To model the effect of Z-mode and O-mode waves on the flux of energetic electrons we calculated the diffusion coefficients for the waves using the pitch angle and energy diffusion of ions and electrons (PADIE) code¹⁵ (described in the Methods section). We have calculated these coefficients for both Z-mode and O-mode waves since these waves often coexist with frequencies near 5 and 20 kHz. Figure 3 shows that electron pitch angle diffusion by Z-mode waves (Fig. 3a) using the WNA distribution from Fig. 2 is much higher than that for O mode waves (Fig. 3c). This is also true for energy diffusion (Fig. 3a and d). Pitch angle diffusion extends up to about 60° (Fig. 3a), indicating that Z-mode waves can scatter electrons into the loss cone at small pitch angles and cause electron loss into the atmosphere of Saturn. Note that the diffusion occurs in two energy bands, one extending up to about 1 MeV and another centered on 1–2 MeV. These bands correspond to Z-mode waves in two frequency bands near 20 and 5 kHz, respectively.

Fig. 3

Bounce and drift averaged electron diffusion coefficients. a Pitch angle diffusion from Z-mode waves, 〈D_αα〉. b Energy diffusion from Z-mode waves, 〈D_EE〉/E². c same as a but for O-mode waves. d Same as b but for O-Mode waves. The color scale indicates the strength of the diffusion. The labels above the horizontal axes show the maximum latitude (mirror latitude) an electron with the corresponding pitch angle would reach during its bounce motion

Figure 3b shows that energy diffusion extends from a few tens of keV up to several MeV. Since electron phase space density falls rapidly with increasing energy, this suggests that electron energy diffusion to higher energies, i.e., acceleration, is very effective.
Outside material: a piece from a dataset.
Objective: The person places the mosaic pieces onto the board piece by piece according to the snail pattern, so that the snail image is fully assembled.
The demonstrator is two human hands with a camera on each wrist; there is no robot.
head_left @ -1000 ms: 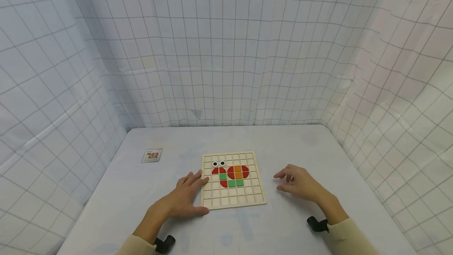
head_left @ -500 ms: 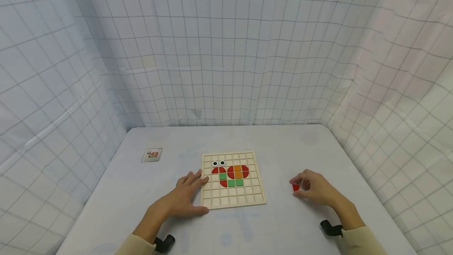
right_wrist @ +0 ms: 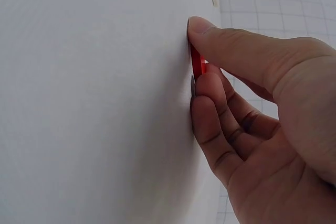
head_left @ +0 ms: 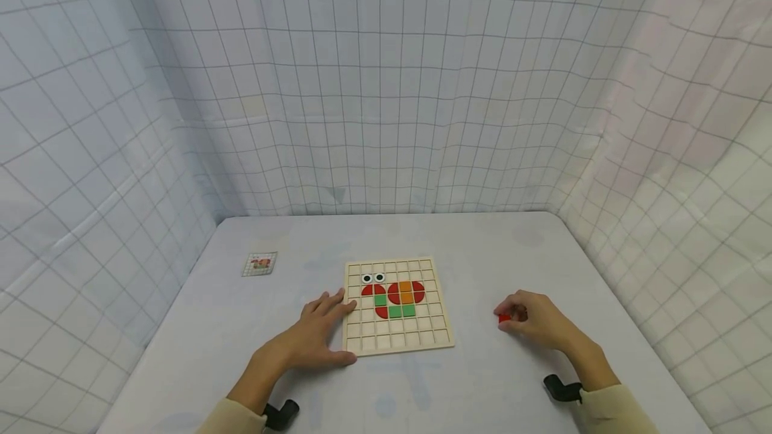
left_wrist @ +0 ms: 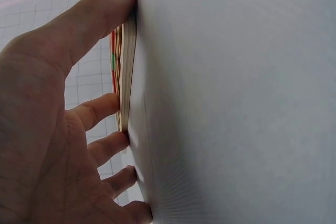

The local effect of Z-mode electron acceleration

The effect these diffusion coefficients have on the evolution of electron flux at different energies can be simulated using the British Antarctic Survey (BAS) Radiation Belt model²² adapted for Saturn (this solves the Fokker–Planck equation as described in the Methods section). Figure 4 shows how the electron energy spectrum evolves over a period of 365 days for the Z-mode and O-mode waves.

Fig. 4

Local electron acceleration due to Z-mode and O-mode waves with no radial diffusion included. The differential electron flux at an L-shell of 3 and pitch angle of 45° is shown evolving from the initial condition (darker blue line) through yellow to finally red lines (lines are separated by 7 days). The broad red band shows the range of possible fluxes after 365 days due to uncertainties in the starting condition. For comparison the SATRAD empirical model of electron flux is shown as the black line with a region of uncertainty shown in gray in each panel. a Z-mode waves. b O-mode waves

Figure 4a shows that Z-mode waves with a small WNA can accelerate electrons significantly from <0.1 to >5 MeV. The energy spectrum reaches the range of the empirical SATRAD model based on Pioneer 11 and Voyager 1 and 2 data after 365 days. It is remarkable that the spectrum can be reproduced over such a wide range of energies from wave acceleration alone with no transport effects included. In comparison, the effect of O-mode waves is very small (Fig. 4b).

The intensity of the waves is the main consideration for the strength of electron acceleration in this region because the plasma density is so low. The 20 kHz Z-mode waves are particularly important in accelerating electrons in the hundreds of keV range in these simulations where the initial condition is essentially an empty radiation belt with a low-energy seed population. To a good approximation in this case an increase or reduction in the overall Z-mode power will change the rate of acceleration by the same amount, e.g. increasing the wave power by a factor of 10 will produce the same level of flux in the simulation 10 times sooner. Cosmic Ray Albedo Neutron Decay (CRAND) will provide an additional source of electrons in the same energy range as the 20 kHz band resonates as will radial diffusion of electrons.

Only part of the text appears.